The Rorschach inkblot test is a psychological projective test of


personality in which a subject's interpretations of ten standard
abstract designs are analyzed as a measure of emotional and
intellectual functioning and integration. The test is named after
Hermann Rorschach (1884-1922) who developed the inkblots,
although he did not use them for personality analysis.
The test is considered "projective" because the patient is supposed
to project his or her real personality into the inkblot via the
interpretation. The inkblots are purportedly ambiguous,
structureless entities which are to be given a clear structure by the
interpreter. Those who believe in the efficacy of such tests think
that they are a way of getting into the deepest recesses of the
patient's psyche or subconscious mind. Those who give such tests
believe themselves to be experts at interpreting their patients'
interpretations.
What evidence is there that an interpretation of an inkblot (or a
picture drawing or sample of handwriting--other items used in
projective testing) issues from a part of the self that reveals true
feelings, rather than, say, creative expression? What justification is
there for assuming that any given interpretation of an inkblot does
not issue from a part of the self bent on deceiving others, or on
deceiving oneself for that matter? Even if the interpretations issued
from a part of the self which expresses desires, it is a long jump
from having desires to having committed actions. For example, an
interpretation may unambiguously express the desire to have sex
with the therapist, but that does not imply either that the patient has
had sex with the therapist or that the patient, if given the
opportunity, would agree to have sex with the therapist.
Rorschach testing is inherently problematic. For one thing, to be
truly projective the inkblots must be considered ambiguous and
without structure by the therapist. Hence, the therapist must not
make reference to the inkblot in interpreting the patient's responses
or else the therapist's projection would have to be taken into
account by an independent party. Then the third person would have
to be interpreted by a fourth ad infinitum. Thus, the therapist must
interpret the patient's interpretation without reference to what is
being interpreted. Clearly, the inkblot becomes superfluous. You
might as well have the patient interpret spots on the wall or stains
on the floor. In other words, the interpretation must be examined as
if it were a story or dream with no particular reference in reality.
Even so, ultimately the therapist must make a judgment about the
interpretation, i.e., interpret the interpretation.

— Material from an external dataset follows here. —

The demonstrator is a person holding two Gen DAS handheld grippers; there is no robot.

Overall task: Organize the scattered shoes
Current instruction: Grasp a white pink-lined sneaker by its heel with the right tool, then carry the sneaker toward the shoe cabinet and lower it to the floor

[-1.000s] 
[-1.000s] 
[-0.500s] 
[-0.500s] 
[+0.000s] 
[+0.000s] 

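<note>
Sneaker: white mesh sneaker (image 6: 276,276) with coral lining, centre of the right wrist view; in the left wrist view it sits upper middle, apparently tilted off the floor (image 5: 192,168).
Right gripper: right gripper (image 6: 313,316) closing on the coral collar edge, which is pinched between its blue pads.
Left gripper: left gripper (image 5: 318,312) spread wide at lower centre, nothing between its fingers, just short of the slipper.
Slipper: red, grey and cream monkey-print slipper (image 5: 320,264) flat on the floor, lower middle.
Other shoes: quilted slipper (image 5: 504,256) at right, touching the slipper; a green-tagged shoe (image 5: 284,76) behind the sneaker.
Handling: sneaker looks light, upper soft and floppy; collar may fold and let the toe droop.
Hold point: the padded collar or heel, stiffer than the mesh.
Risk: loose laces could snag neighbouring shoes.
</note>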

But again, who is to
interpret the therapist's interpretation? Another therapist? Then,

who will interpret his? etc.


To avoid this logical problem of having a standard for a standard for
a standard, etc., the experts invented standardized interpretations of
interpretations. Both form and content are standardized. For
example, a patient who attends only to a small part of the blot is
"indicative of obsessive personality;" while one who sees figures
which are half-human and half-animal indicates that he is alienated,
perhaps on the brink of schizophrenic withdrawal from people
(Dawes, 148). If there were no standardized interpretations of the
interpretations, then the same interpretations by patients could be
given equally valid but different interpretations by therapists. What
empirical tests have been done to demonstrate that any given
interpretation of an inkblot is indicative of any past behavior or
predictive of any future behavior? In short, interpreting the inkblot
test is about as scientific as interpreting dreams.
To have any hope of making the inkblot test appear to be
scientifically valid, it was essential that it be turned into a nonprojective test. The blots can't be considered completely formless,
but must be given a standard response against which the
interpretations of patients are to be compared as either good or bad
responses. This is what John E. Exner did. The Exner System uses
inkblots as a standardized test. On its face, the concept seems
preposterous. Imagine admitting people into med school on the
basis of such a standardized test! Or screening candidates for the
police academy! ("I didn't get in because I failed the inkblot test.")
The Rorschach enthusiast should recognize that inkblots or dreams
or drawings or handwriting may be no different in structure than
spoken words or gestures. Each is capable of many interpretations,
some true, some false, some meaningful, some meaningless. It is an
unprovable assumption that dreams or inkblot interpretations issue
from a source deep in the subconscious which wants to reveal the
"real" self. The mind is a labyrinth and it is a pipe dream to think
that the inkblot is Ariadne's thread which will lead the therapist to
the center of the patient.
See related entries on apophenia, pareidolia and tarot cards.
further reading
reader comments

The Classical Rorschach

"What's Wrong with This Picture?" Scientific American, May 2001

Dawes, Robyn M. House of Cards - Psychology and Psychotherapy


Built on Myth, (New York: The Free Press, 1994).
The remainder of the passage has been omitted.